Les hôpitaux manquent de personnel. Les hôpitaux manquent d’infirmières : elles sont 4000 à avoir quitté le réseau à Montréal depuis le début de la pandémie. Les hôpitaux montréalais fonctionnent donc au super ralenti ces jours-ci : c’est dû autant aux patients infectés par le coronavirus qu’au manque de personnel chronique qui rattrape le réseau.

Les hôpitaux manquent de personnel, partout. Ce n’est plus un phénomène de la région montréalaise. Les hôpitaux d’Abitibi-Témiscamingue doivent réduire toutes sortes de services, comme l’obstétrique, la chirurgie et les urgences2. Val-d’Or, Amos, Senneterre, Rouyn-Noranda, Ville-Marie, La Sarre : la pénurie de personnel frappe partout. Oh, on manque aussi d’ambulances dans cette vaste région !

Ce que je décris là, ce sont des maux qui affligent l’école, les hôpitaux et les services sociaux depuis des années. Rien, mais absolument rien de neuf.

Trois secteurs de compétence de l’État québécois qui manquent d’amour depuis des années.

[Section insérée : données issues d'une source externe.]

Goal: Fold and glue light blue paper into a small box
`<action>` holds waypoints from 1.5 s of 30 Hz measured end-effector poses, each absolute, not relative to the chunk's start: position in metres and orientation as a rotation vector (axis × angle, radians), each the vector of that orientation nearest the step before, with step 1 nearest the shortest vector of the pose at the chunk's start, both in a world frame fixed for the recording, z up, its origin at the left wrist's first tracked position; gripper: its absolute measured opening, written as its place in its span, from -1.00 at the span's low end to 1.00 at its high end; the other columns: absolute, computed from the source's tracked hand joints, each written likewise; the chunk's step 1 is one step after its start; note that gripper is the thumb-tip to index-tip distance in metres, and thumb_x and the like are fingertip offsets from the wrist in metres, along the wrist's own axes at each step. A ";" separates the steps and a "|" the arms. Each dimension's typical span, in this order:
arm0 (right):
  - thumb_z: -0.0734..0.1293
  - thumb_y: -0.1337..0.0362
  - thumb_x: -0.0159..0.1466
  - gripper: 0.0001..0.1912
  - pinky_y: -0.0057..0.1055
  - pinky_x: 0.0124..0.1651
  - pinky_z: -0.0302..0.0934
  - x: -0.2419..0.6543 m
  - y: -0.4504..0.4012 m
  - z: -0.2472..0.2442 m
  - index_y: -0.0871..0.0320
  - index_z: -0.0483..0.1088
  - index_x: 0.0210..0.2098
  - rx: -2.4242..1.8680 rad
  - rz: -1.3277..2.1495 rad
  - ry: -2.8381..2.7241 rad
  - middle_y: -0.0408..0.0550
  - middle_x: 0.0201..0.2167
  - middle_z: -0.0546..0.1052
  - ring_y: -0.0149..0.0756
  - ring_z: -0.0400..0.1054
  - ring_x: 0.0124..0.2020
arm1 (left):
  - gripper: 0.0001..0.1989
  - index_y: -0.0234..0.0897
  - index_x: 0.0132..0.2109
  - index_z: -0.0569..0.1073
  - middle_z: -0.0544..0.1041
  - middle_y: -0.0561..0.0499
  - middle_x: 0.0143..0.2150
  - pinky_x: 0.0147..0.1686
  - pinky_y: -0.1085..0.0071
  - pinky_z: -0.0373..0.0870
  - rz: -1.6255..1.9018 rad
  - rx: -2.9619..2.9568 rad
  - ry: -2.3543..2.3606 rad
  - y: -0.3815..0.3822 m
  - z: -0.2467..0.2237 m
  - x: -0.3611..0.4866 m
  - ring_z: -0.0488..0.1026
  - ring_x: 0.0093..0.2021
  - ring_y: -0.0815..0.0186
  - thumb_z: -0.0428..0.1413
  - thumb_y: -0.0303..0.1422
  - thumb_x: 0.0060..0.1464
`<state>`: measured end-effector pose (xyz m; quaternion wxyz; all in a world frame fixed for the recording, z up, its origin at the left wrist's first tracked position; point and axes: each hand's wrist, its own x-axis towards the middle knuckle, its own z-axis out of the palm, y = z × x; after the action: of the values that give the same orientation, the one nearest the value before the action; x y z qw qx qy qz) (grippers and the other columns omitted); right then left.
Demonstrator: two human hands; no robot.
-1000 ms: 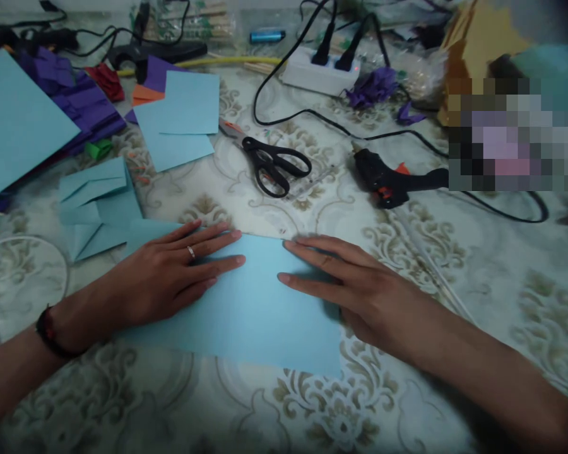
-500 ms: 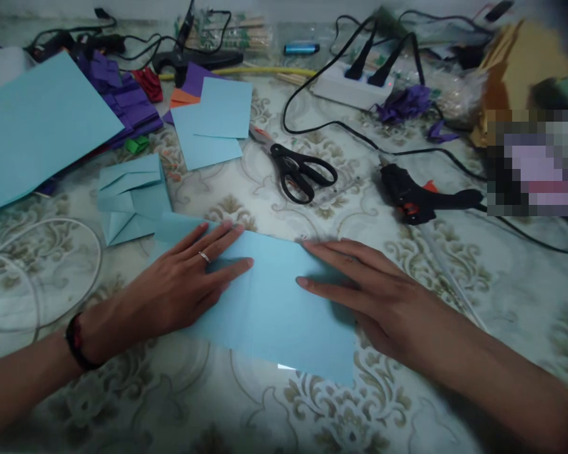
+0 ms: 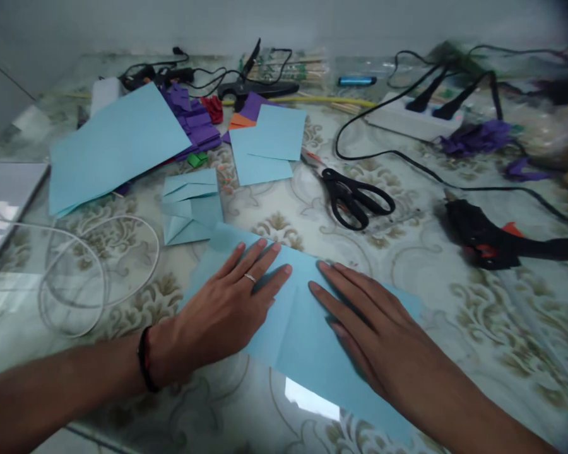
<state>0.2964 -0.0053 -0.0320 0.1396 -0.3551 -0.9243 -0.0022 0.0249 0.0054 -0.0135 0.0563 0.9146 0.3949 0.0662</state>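
A light blue sheet of paper (image 3: 293, 334) with a crease near its middle lies on the patterned tablecloth. My left hand (image 3: 227, 302) rests flat on its left part, fingers spread, a ring on one finger. On the right part lies my right hand (image 3: 373, 321), fingers stretched out and pressing the paper. Just behind the sheet's left corner sits a folded blue paper piece (image 3: 192, 211). Smaller blue paper squares (image 3: 279, 129) overlap farther back, touching the tip of black-handled scissors (image 3: 355, 195).
A stack of large blue sheets (image 3: 118, 148) covers purple folded papers (image 3: 194, 120) at back left. White cable loops (image 3: 106, 277) lie at left. At right are a black glue gun (image 3: 492, 236) and a white power strip (image 3: 414, 116) with black cords. A blue marker (image 3: 357, 81) lies at the back.
The camera view has swung left, so everything appears shifted right. Both hands stay on the sheet; my right hand has slid closer to my left and the sheet's right part shows more.
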 end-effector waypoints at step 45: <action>0.17 0.26 0.50 -0.26 0.03 0.49 -0.01 0.303 -0.031 -0.030 0.11 -0.11 0.59 -1.050 0.203 -2.833 0.20 0.60 -0.09 0.07 -0.20 0.60 | -0.44 -0.47 0.45 0.28 0.26 -0.13 0.53 0.53 0.07 -0.01 0.239 2.802 1.007 -0.009 -0.015 0.026 0.11 0.55 0.04 -0.04 -0.23 0.48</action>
<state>0.3028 -0.0310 -0.0304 0.0566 -0.3460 -0.9341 0.0668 0.0260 -0.0091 -0.0146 0.0770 0.9353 0.3360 0.0799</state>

J’insiste : d’amour, pas forcément de cash, quoique le cash est aussi un problème.

Pourquoi ? Parce que ça fait des années que l’État est un employeur peu recommandable.

Enweye, la méthode Toyota dans les hôpitaux où t’es chronométré pour un changement de cathéter ou de culotte d’incontinence ; enweye, la maximisation des « ressources » que sont les humains ; enweye, l’atterrissage à répétition d’élèves en difficulté dans les classes « régulières », sans aide, sans services aux profs qui ne savent pas – qui ne peuvent pas – gérer ça ; enweye, depuis un quart de siècle, la claque sur la gueule qu’est le « temps supplémentaire obligatoire » (TSO) des infirmières qui s’en vont au privé pour sauver leur peau… Ou qui quittent le métier pour aller faire pousser des tomates.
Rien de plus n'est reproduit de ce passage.